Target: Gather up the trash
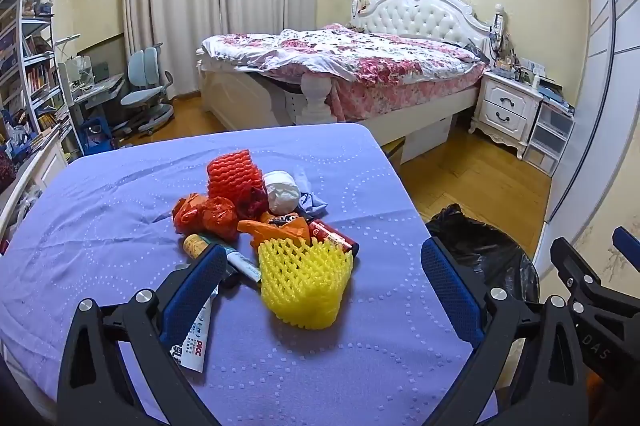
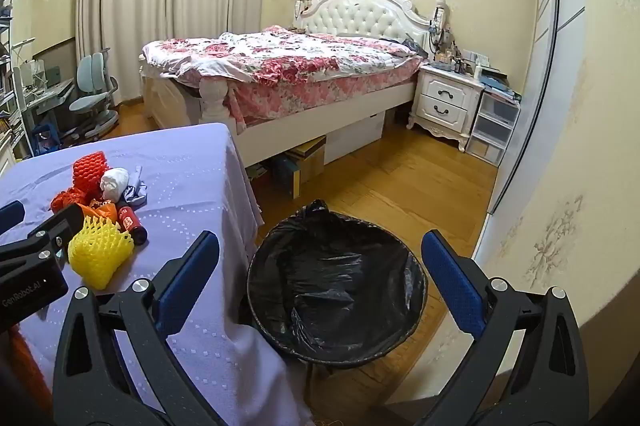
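A heap of trash lies on the purple-clothed table point(image 1: 100, 226): a yellow foam net point(image 1: 306, 286), a red foam net point(image 1: 232, 174), crumpled orange bags point(image 1: 208, 214), a white wad point(image 1: 282, 192), a red can point(image 1: 332, 236) and a tube point(image 1: 240, 262). My left gripper point(image 1: 324, 270) hovers open just in front of the heap, with the yellow net point(image 2: 100, 252) between its blue pads but untouched. My right gripper point(image 2: 320, 258) is open above the black-lined bin point(image 2: 336, 286), which stands on the floor right of the table. Nothing is held.
A flat paper wrapper point(image 1: 196, 338) lies under the left finger. Beyond the table are a bed point(image 2: 288, 66), a white nightstand point(image 2: 444, 102), a desk chair point(image 1: 146, 90) and bookshelves point(image 1: 28, 58). A wall point(image 2: 560, 186) runs close on the right.
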A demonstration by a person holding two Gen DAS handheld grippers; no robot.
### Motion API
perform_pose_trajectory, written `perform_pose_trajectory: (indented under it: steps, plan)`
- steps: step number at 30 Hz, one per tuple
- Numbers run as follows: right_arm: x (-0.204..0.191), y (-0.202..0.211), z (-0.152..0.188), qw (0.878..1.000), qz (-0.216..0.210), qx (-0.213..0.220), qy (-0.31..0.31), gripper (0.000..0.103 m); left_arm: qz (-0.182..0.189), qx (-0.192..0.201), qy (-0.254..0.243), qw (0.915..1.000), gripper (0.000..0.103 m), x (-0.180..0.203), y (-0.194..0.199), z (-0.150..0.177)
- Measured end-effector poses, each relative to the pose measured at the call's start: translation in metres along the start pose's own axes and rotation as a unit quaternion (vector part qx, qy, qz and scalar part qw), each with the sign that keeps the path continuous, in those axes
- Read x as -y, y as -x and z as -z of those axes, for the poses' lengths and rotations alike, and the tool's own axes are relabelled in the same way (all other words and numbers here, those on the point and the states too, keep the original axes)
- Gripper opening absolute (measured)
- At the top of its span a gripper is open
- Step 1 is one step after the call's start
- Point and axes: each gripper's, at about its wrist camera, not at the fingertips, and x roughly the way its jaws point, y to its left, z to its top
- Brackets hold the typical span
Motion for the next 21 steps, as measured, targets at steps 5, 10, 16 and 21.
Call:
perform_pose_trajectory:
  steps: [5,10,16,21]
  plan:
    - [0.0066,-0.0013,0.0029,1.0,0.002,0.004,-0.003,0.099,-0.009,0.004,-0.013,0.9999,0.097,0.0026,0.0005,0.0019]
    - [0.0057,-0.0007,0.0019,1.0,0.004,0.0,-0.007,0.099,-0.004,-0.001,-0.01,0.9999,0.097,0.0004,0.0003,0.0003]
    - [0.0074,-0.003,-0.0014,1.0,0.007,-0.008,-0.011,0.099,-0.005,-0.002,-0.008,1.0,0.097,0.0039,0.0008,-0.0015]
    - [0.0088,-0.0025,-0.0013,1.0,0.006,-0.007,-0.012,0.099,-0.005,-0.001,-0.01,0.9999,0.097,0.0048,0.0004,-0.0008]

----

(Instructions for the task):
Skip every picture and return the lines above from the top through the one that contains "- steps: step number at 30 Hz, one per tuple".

(Response below):
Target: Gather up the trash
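A heap of trash lies on the purple-clothed table point(image 1: 100, 226): a yellow foam net point(image 1: 306, 286), a red foam net point(image 1: 232, 174), crumpled orange bags point(image 1: 208, 214), a white wad point(image 1: 282, 192), a red can point(image 1: 332, 236) and a tube point(image 1: 240, 262). My left gripper point(image 1: 324, 270) hovers open just in front of the heap, with the yellow net point(image 2: 100, 252) between its blue pads but untouched. My right gripper point(image 2: 320, 258) is open above the black-lined bin point(image 2: 336, 286), which stands on the floor right of the table. Nothing is held.
A flat paper wrapper point(image 1: 196, 338) lies under the left finger. Beyond the table are a bed point(image 2: 288, 66), a white nightstand point(image 2: 444, 102), a desk chair point(image 1: 146, 90) and bookshelves point(image 1: 28, 58). A wall point(image 2: 560, 186) runs close on the right.
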A demonstration by a person holding two Gen DAS handheld grippers; no robot.
### Motion API
perform_pose_trajectory, written `perform_pose_trajectory: (indented under it: steps, plan)`
- steps: step number at 30 Hz, one per tuple

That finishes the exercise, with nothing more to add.